The Intergovernmental Panel on Climate Change Third Assessment Report incorporated a chapter [5] on ‘radiative forcing’[6] which noted “several … anthropogenic [man-made] causes for global climate change” These factors, that could be interacting with each other, including rising concentrations of greenhouse gases, the effects of man-made particulates in the atmosphere, and ozone depletion in the stratosphere.

The IPCC noted that scientific studies on these ‘forcings’ observed that the radiative effects of aerosols circulating in the atmosphere, whilst being largely confined to the Northern Hemisphere, may “propagate into the Southern Hemisphere via atmospheric dynamics”. In addition to this, the polar vortex in both the north and south hemispheres were strengthened and the westerly winds in the mid latitudes were contracting and thus moving closer to the poles. These changes, the report noted, may be arising from the rising greenhouse gas concentrations as well as from ozone depletion in the stratosphere.

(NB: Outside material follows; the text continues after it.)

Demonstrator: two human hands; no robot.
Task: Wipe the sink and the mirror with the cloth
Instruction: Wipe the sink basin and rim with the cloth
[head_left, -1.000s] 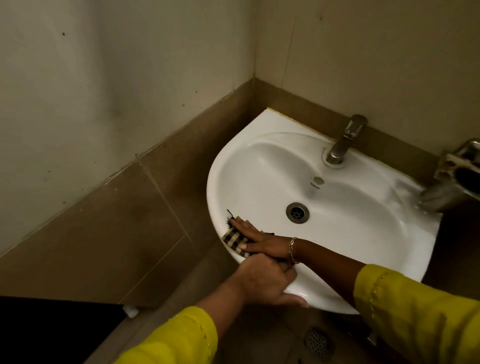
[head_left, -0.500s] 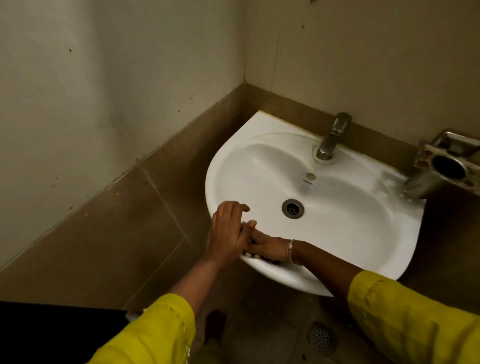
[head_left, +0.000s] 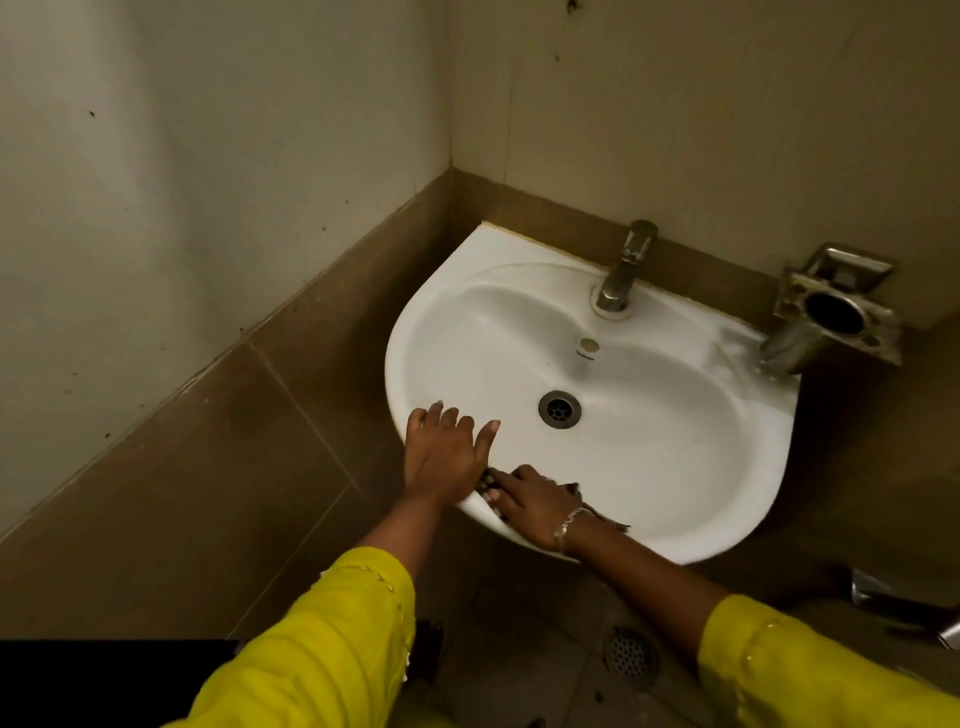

The implications behind the fact that the westerly winds are moving closer to Antarctica are quite frightening for Australians. “it appears the vortex is shifting gear, and is spinning faster and faster, and getting tighter. As it does it’s pulling the climate bands further south dragging rain away from the continent out into the southern ocean.” [7]. In short, it means that Australia’s unprecedented and horrific drought may not go away!

Climate (like other complex systems) does not behave in a simple linear fashion. That is, simple linear extrapolation is not always possible. Sudden changes in a regime (such as rainfall) can occur over wide areas. This is what’s happened over Australia, even before the 1992 Indian Ocean dipole shift and the contraction of the southern vortex. Around 1945 Australia’s summer half-year rainfall increased over large areas in the eastern part of the continent. However, in 1967-72 there was a sudden decrease in rainfall in south-west of Western Australia which has not reversed since. [8] “Now the same thing is happening to Melbourne.” In 2003 rainfall there had fallen by nearly 20% in the previous 7 years. [7] This dangerous pattern has continued and, at present, almost every mainland capital city is on increasingly severe water restrictions.

Similar examples of sudden changes in system behaviour often arise from an element of the system reaching a limit or threshold at which instability sets in, and the system moves into a new stable state. When the system is close to a threshold even quite small random events or trends can force the system into a different state. Distance from a threshold of this sort is a measure of system resilience or ability to cope with small variations in conditions (Scheffer et al., 2001). [9]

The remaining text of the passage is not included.